* ABOUT THIS TASK *
The stretch from the line with "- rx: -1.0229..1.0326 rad" through the line with "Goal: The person" in the records below: write it out exactly, and nothing else.

Entries taken from a collection
==*==

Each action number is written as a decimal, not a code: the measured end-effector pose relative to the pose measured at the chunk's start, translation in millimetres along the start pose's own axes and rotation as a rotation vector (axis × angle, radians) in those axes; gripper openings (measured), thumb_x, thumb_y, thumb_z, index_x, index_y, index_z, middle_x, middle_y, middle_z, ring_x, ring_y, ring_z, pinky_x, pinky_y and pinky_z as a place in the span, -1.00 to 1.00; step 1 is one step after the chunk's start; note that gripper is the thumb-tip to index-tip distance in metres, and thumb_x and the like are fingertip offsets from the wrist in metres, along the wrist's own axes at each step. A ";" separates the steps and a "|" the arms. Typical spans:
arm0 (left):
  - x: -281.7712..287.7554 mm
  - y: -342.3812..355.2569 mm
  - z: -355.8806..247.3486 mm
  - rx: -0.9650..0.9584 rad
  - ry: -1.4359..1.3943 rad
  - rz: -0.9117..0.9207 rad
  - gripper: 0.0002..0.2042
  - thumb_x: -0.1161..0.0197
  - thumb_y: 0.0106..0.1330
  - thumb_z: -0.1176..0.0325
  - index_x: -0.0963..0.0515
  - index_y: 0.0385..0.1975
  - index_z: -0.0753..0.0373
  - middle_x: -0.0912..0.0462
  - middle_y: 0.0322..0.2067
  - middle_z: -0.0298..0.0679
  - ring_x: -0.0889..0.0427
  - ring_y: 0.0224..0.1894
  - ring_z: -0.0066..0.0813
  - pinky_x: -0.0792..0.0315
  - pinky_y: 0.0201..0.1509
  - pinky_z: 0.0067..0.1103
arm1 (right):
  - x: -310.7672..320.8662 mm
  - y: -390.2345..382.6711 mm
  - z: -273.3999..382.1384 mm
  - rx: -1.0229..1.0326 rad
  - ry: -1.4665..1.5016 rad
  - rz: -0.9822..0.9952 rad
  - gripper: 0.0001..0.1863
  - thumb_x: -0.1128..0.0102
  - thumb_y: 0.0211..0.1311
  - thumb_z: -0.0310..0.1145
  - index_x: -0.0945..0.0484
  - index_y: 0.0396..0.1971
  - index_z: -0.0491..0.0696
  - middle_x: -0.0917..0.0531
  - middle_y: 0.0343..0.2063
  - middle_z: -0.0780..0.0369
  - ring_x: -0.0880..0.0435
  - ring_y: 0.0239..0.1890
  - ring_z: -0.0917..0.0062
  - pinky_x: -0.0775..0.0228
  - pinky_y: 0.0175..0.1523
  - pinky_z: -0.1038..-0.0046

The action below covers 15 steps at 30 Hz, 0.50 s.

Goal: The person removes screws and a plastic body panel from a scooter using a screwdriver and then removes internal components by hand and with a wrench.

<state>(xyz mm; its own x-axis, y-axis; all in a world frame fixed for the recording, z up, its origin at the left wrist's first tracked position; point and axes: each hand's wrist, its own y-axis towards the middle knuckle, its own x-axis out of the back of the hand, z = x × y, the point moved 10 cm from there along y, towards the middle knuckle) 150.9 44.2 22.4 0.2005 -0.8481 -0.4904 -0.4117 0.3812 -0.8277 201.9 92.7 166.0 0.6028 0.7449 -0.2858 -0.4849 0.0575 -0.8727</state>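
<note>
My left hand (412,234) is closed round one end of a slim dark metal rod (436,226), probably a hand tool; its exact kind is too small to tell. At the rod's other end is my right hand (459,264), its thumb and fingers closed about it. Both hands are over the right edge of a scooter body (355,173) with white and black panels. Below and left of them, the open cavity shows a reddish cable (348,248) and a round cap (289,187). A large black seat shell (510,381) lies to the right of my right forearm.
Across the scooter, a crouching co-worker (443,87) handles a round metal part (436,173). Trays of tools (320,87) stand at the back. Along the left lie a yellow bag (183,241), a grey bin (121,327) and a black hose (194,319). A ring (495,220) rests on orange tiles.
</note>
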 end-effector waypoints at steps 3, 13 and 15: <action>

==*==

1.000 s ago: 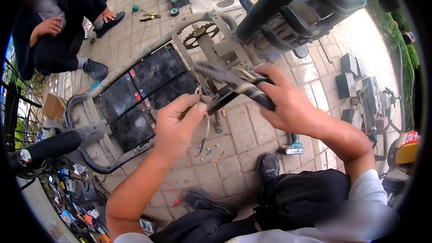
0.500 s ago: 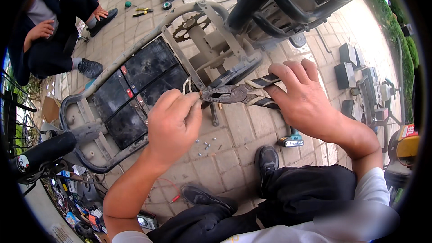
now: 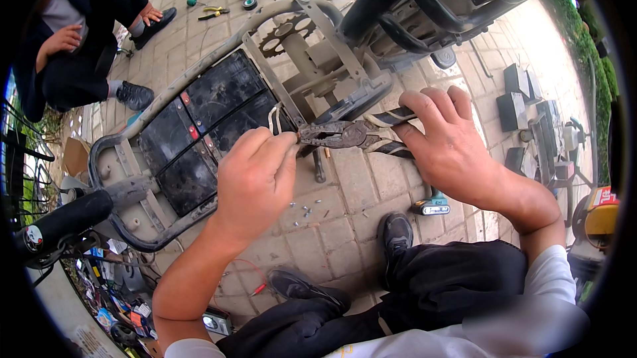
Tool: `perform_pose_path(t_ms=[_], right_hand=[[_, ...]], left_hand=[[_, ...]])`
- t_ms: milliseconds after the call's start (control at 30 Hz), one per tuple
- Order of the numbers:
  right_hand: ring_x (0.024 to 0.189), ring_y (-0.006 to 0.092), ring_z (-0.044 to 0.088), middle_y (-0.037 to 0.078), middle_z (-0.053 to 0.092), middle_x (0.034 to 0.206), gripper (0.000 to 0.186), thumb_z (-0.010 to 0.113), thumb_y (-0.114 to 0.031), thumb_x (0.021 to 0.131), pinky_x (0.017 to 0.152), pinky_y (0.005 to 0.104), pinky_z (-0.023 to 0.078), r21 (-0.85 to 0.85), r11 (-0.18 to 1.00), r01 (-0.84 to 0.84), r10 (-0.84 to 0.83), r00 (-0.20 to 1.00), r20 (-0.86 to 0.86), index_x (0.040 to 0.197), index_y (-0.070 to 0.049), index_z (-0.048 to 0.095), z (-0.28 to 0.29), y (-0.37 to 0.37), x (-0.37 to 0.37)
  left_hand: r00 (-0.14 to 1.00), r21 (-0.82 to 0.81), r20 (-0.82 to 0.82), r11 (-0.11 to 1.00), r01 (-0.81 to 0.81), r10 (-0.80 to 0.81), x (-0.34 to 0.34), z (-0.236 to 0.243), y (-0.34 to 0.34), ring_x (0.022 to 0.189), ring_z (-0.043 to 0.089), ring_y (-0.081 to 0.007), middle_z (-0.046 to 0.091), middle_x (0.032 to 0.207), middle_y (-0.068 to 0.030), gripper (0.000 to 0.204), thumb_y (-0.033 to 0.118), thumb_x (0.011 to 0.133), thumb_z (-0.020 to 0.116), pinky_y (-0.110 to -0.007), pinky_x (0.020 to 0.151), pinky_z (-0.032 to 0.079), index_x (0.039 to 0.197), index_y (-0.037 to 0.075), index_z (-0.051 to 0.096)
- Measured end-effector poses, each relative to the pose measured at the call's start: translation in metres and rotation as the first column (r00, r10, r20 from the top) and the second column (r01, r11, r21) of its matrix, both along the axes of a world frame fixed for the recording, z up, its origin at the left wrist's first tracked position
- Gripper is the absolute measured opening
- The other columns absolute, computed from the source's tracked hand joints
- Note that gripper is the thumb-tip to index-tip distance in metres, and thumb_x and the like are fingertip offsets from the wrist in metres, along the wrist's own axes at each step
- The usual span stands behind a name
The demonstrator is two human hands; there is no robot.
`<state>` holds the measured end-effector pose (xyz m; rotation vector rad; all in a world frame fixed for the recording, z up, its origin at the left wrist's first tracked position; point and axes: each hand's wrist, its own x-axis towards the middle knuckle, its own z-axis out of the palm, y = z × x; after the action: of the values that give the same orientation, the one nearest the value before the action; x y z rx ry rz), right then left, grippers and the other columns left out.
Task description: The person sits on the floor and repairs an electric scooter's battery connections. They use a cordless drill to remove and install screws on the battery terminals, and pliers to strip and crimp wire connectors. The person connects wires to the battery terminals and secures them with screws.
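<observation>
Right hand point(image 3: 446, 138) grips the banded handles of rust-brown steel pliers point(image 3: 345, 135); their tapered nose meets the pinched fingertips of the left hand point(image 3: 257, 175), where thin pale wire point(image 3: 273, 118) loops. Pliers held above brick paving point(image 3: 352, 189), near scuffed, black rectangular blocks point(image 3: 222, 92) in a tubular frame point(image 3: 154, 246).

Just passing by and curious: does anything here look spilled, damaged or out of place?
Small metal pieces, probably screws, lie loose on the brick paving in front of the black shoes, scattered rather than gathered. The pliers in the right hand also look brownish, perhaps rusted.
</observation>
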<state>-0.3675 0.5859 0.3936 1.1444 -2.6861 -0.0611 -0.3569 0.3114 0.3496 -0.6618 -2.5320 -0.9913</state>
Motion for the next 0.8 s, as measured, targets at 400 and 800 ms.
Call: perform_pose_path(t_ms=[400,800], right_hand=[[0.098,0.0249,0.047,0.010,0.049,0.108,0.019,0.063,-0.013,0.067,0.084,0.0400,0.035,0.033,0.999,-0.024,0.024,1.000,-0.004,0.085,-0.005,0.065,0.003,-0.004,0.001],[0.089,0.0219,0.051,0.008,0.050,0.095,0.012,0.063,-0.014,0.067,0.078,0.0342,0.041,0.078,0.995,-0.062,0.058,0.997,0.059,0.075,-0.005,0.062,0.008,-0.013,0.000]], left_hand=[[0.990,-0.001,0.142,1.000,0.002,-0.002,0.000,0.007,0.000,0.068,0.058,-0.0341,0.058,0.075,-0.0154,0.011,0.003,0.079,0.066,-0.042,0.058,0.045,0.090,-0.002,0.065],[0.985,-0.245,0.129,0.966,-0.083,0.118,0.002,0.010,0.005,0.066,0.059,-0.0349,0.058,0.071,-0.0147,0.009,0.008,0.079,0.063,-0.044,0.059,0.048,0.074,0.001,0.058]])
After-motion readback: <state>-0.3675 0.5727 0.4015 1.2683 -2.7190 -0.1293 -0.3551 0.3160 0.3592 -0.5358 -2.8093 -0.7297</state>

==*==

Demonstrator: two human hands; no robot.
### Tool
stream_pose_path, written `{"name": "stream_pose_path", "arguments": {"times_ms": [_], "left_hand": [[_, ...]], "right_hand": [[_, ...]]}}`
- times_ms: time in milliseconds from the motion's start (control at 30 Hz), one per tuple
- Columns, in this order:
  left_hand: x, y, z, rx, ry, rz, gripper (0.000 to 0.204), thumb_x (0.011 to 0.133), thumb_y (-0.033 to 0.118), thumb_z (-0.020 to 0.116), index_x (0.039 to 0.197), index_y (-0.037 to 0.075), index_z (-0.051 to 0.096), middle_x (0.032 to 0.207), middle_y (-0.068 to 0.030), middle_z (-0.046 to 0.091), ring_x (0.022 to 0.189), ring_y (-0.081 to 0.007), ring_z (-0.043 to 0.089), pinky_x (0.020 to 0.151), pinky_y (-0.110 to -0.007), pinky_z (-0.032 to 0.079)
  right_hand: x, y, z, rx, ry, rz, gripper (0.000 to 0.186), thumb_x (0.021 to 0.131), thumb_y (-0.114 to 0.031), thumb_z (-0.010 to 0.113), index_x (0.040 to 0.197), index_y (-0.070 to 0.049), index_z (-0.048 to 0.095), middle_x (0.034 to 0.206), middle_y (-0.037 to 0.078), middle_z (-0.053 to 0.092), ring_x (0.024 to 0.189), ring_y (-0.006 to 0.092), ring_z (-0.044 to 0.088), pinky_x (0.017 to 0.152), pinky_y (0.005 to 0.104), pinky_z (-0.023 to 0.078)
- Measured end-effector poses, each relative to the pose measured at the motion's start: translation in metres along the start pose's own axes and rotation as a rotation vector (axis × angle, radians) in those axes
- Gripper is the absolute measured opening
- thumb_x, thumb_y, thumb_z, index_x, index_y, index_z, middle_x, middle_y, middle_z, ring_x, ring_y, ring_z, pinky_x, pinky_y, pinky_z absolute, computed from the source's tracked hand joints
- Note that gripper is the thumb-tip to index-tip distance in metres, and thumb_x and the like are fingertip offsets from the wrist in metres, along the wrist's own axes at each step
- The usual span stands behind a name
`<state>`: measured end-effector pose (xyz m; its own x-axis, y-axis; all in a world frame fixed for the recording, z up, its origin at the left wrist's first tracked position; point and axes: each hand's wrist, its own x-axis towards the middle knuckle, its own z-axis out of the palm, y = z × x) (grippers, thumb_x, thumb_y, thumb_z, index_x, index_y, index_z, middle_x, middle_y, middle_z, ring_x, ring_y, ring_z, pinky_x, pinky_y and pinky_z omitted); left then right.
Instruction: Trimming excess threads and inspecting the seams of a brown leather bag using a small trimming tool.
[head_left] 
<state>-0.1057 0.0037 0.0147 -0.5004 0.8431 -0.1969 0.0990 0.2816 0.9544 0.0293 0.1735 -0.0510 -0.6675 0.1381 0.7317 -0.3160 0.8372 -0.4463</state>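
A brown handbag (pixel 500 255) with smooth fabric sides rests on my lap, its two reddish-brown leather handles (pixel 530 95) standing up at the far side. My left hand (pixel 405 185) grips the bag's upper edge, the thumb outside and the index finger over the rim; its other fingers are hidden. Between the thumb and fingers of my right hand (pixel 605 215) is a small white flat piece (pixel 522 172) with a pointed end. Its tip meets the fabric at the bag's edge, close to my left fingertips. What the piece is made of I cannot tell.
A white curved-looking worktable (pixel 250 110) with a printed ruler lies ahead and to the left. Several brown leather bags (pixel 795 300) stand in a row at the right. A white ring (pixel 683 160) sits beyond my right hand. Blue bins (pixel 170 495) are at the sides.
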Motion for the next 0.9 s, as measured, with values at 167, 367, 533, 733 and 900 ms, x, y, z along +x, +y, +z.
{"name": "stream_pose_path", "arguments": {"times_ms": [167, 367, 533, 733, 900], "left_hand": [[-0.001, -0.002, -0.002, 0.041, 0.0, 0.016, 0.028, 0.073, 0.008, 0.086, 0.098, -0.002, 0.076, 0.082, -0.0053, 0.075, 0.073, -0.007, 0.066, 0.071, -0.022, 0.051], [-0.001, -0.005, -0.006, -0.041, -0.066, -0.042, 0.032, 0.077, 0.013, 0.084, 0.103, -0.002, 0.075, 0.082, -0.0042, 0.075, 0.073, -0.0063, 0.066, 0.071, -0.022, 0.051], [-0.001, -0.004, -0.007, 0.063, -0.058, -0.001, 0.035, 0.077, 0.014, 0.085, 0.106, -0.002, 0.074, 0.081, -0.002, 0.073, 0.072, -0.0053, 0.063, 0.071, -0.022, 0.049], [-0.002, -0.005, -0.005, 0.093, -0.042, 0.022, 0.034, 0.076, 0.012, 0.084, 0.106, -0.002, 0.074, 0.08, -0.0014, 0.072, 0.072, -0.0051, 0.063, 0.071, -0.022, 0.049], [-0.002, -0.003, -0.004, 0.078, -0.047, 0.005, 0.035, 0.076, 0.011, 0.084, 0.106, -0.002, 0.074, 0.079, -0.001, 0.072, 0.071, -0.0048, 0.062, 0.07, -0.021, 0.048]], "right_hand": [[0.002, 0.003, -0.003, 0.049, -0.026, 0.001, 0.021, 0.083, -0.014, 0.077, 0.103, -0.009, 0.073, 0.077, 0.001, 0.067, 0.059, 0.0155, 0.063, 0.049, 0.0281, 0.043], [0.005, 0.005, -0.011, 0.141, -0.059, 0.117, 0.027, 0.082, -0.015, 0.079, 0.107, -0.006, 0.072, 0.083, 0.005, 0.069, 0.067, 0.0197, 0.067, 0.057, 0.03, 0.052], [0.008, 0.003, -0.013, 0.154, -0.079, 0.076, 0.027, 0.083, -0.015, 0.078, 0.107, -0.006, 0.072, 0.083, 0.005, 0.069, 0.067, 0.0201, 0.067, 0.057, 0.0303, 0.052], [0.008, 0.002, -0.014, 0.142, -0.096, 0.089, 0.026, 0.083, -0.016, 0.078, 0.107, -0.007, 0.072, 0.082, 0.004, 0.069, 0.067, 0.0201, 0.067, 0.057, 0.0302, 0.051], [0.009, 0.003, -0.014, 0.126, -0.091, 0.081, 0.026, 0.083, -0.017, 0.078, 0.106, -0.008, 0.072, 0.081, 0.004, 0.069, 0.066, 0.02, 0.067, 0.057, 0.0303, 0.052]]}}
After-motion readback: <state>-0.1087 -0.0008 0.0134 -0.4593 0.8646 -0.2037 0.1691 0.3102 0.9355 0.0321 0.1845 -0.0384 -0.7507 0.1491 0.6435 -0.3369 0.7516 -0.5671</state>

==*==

* ANSWER SPACE *
  - rx: -1.0229..1.0326 rad
  - ry: -1.4665..1.5016 rad
  - rz: -0.9822..0.9952 rad
  - gripper: 0.0001..0.1863
  - thumb_x: -0.1128..0.0102
  - thumb_y: 0.0211..0.1311
  - thumb_z: -0.0310..0.1145
  - index_x: -0.0945..0.0484
  - index_y: 0.0396..0.1971
  - index_z: -0.0491..0.0696
  - middle_x: -0.0917..0.0531
  - middle_y: 0.0343..0.2063
  - middle_z: -0.0780..0.0369
  - ring_x: -0.0880..0.0435
  - ring_y: 0.0239..0.1890
  - ring_z: -0.0917..0.0062
  - pinky_x: -0.0775..0.0228
  - pinky_y: 0.0175..0.1523
  - pinky_z: -0.1038..-0.0046

The action below covers 15 steps at 30 Hz, 0.50 s.

Goal: The person removes screws and a plastic body panel from a scooter using a screwdriver and then removes internal components by hand and with a wrench.

The output above is the complete answer.